Salah seorang founding fathers yakni Tan Malaka melalui analisis tajam dan kritis menemukan penyebab mengapa bangsa ini sekian lama terjajah dan sekali lagi jawabannya ditemukan pada soal mentalitas. Mental pasif dan tidak ada sifat ”untuk mencoba hal yang baru” inilah yang menyebabkan selalu menerima nasib yang akan menimpanya. Mengenyahkan penjajah imperialis semisal Belanda mungkin jauh lebih mudah jika didukung oleh revolusi rakyat, namun mengenyahkan feodalisme yang lebih “mengakar” dan membudaya dalam mental bangsa Indonesia pasti jauh lebih sulit untuk dilakukan.

Setidaknya hari ini semakin membuktikan mentalitas-mentalitas yang semacam itu seperti merajalelanya korupsi, menjual bangsa negara atas nama kepentingan golongan, para pemimpin yang takut untuk mengambil tindakan untuk memihak rakyatnya dan lain sebagainya. Semua itu hanya segelintir contoh mentalitas pasif yang mencari aman untuk diri sendiri tanpa mau berpikir inovatif, kreatif, dan revolusioner untuk bangsanya.
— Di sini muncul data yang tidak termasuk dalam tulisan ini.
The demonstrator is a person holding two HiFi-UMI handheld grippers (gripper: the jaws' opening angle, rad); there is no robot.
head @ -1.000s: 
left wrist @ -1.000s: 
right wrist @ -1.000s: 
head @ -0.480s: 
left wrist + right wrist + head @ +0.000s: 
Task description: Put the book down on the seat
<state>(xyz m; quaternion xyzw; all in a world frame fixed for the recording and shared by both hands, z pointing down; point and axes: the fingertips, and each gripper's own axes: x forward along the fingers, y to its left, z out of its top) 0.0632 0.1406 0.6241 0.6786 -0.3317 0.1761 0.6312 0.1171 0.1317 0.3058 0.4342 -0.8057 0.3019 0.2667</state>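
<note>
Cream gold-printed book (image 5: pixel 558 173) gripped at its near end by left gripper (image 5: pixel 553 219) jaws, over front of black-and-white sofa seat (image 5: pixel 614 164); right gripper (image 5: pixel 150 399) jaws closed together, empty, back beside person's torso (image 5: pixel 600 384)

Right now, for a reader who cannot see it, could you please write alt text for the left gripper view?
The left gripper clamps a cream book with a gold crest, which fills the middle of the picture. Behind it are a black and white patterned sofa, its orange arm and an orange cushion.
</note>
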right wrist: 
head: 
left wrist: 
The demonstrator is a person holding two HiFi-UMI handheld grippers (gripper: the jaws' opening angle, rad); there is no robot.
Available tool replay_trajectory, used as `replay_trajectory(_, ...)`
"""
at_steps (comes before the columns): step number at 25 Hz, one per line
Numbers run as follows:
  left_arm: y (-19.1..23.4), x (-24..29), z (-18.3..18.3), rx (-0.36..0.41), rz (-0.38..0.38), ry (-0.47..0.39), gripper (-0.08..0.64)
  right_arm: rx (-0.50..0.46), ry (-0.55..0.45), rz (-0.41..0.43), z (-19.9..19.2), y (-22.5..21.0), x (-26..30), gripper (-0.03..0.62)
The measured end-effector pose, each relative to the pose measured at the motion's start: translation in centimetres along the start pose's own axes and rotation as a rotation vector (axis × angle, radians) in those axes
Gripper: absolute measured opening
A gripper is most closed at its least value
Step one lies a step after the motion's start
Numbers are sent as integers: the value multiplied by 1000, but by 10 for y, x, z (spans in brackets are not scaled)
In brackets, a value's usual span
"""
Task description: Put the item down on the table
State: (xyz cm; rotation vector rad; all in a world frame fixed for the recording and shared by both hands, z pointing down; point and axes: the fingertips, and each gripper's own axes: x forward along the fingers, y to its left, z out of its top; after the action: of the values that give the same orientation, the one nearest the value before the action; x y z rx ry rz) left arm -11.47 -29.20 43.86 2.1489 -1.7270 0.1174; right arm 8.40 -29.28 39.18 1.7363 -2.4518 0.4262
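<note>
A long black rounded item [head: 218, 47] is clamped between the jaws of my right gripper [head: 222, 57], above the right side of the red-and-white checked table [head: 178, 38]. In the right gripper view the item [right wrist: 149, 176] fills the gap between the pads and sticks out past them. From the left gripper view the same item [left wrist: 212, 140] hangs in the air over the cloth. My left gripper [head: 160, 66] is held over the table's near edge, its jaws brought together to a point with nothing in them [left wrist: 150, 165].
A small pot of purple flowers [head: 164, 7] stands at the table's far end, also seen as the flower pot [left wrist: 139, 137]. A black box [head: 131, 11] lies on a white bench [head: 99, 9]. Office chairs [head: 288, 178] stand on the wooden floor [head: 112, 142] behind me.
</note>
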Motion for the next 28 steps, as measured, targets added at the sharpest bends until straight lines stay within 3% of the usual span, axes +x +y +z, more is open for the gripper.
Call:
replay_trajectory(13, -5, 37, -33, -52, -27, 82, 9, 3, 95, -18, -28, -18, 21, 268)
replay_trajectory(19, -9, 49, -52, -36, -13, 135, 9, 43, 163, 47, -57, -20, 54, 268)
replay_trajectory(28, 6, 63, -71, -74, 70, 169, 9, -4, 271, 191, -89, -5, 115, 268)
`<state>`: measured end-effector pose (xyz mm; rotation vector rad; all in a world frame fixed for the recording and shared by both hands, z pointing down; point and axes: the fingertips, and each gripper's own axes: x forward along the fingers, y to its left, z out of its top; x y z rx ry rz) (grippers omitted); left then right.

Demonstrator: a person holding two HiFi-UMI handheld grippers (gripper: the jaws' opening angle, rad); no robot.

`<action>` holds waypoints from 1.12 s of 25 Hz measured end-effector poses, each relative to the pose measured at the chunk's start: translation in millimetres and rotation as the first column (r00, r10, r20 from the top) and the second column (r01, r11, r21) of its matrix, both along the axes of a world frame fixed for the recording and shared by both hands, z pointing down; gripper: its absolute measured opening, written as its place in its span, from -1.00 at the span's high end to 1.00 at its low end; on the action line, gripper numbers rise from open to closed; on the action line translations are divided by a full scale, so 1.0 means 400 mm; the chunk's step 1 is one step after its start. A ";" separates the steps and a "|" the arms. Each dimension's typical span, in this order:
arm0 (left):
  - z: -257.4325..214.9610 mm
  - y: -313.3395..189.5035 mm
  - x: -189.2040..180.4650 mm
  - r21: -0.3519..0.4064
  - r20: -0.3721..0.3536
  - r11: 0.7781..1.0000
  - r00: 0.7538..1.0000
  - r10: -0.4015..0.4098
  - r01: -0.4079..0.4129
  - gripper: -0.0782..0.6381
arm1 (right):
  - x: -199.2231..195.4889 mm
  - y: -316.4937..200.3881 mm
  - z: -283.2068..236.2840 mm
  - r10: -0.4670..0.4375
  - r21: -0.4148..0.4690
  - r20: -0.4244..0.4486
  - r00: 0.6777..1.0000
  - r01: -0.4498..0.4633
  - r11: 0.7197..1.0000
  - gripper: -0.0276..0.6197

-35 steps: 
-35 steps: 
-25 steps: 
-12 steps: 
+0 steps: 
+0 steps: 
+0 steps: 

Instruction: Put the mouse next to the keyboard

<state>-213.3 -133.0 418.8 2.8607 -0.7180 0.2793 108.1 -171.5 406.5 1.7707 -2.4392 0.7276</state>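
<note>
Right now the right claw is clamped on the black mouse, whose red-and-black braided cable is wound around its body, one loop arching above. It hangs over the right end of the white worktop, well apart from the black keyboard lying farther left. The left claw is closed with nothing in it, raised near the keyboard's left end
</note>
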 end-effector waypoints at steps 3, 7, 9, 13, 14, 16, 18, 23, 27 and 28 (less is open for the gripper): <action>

Belajar dari Tan Malaka, maka tidak ada jalan lain selain mengenyahkan dan menggantikan dengan mentalitas bangsa Indonesia dengan satu mentalitas aktif dan mencoba hal yang baru. Apa yang diungkapkan oleh Tan Malaka ini juga sejalan dengan apa yang diungkapkan oleh Herbert Marcuse dalam One-Dimensional Man (1991) di mana konsepsi pikiran itu akan menjadi suatu mental dalam realitas masyarakat.

Kedepan terlebih bagi kalangan terpelajar layaknya mahasiswa, Tan Malaka dalam Massa Actie (1986) mengingatkan agar kalangan generasi muda mampu berpikir dan bersikap rasional di mana hal ini penting bagi pengelolaan permasalahan dan guna mewujudkan tujuan. Dan selama kaum terpelajar kita melihat bahwa perjuangan kemerdekaan sebagai masalah akademik saja, selama itulah perbuatan-perbuatan yang diharapkan itu kosong belaka.

Saya pikir, memasuki gerbang baru kemerdekaan tanggal 17 Agustus 2012 ini sudah saatnya, kembali mengobarkan semboyan Tan Malaka dan Persatuan Perjuangan, yakni “Merdeka 100%” dalam menghadapi gelombang neoliberalisme yang tengah melanda negeri dan benak para pemimpinnya.

Ya, Indonesia hari ini telah memasuki masa kemerdekaannya selama 67 tahun. Kita tentu patut mempertanyakan bagaimanakah nasionalisme kita yang mengaku bangsa Indonesia saat ini? Suatu pertanyaan reflektif guna mengekalkan kembali sebuah rasa yang dimiliki oleh para pejuang bangsa Indonesia terdahulu dengan kontekstualitas masa kini tidak hanya wujud wacana namun pada aplikasi dalam tindakan nyata. Semoga rasa nasionalisme kemerdekaan Indonesia kita ini bukanlah suatu seremonial belaka yang hanya membekas setahun sekali. Dirgahayu Indonesia. Maju terus bangsaku!.